ASSIGNMENT =>
Exactly the lines starting at the line containing "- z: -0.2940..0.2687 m" and ending at the line containing "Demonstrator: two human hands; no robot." are to be written out from the listing below, both included.

PROVIDED DATA =>
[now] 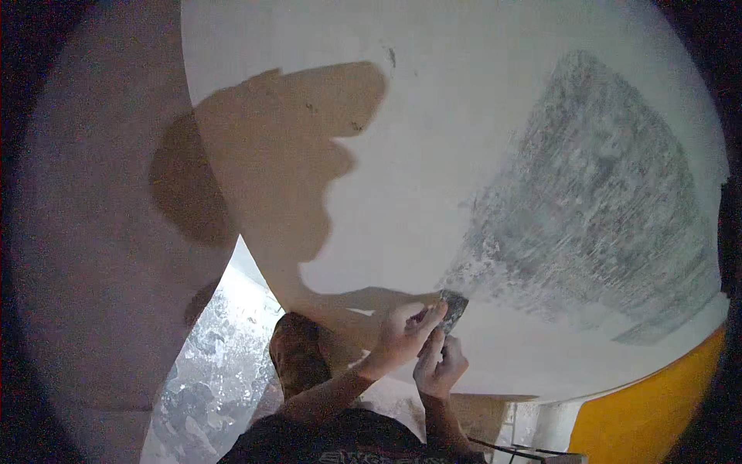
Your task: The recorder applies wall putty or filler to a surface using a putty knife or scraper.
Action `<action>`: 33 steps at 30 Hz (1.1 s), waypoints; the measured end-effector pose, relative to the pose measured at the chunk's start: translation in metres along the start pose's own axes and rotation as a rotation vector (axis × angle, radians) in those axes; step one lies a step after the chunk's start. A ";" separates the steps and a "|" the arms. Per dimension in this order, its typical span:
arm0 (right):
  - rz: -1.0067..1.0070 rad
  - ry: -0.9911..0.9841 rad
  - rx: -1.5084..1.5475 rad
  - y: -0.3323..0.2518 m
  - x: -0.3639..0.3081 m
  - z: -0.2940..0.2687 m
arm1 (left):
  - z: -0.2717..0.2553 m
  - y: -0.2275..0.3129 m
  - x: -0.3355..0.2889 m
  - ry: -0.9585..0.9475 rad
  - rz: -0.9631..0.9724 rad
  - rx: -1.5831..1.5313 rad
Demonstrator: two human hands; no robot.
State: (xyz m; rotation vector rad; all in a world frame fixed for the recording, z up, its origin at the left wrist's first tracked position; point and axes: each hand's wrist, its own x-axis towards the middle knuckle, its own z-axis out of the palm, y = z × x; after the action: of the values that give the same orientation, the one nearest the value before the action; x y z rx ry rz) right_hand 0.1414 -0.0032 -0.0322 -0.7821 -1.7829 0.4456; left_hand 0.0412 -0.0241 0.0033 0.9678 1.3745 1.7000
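Note:
A small dark grey flat piece [456,311], speckled with white, stands upright between my fingertips just in front of the white surface. My left hand [406,336] pinches its left side, the thumb lying along it. Lower down, my right hand [442,370] has its fingers drawn together at the piece's bottom edge. The piece's exact kind cannot be made out. Behind and above the hands spreads a broad white wall [417,224]. A rough, streaky grey patch [595,193] covers much of its right part, reaching down close to the piece.
At left a brownish-grey surface [93,232] meets the white one along a bent edge. Below that lies a brightly lit, stained floor [212,363], with a dark shoe [297,348] beside it. An orange-yellow surface [657,394] curves along the lower right. My shadow [286,147] falls across the wall.

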 end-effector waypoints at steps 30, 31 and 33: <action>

TASK OUTPUT =>
  - z: -0.2940..0.2687 m
arm1 (left):
  - z: -0.2717..0.2553 m
  - y: -0.2275..0.3129 m
  - x: -0.3355..0.2889 m
  - ry: -0.9585..0.9475 rad
  - rz: -0.9631..0.9724 rad
  - rx: -1.5831..1.5313 rad
Demonstrator: two human hands; no robot.

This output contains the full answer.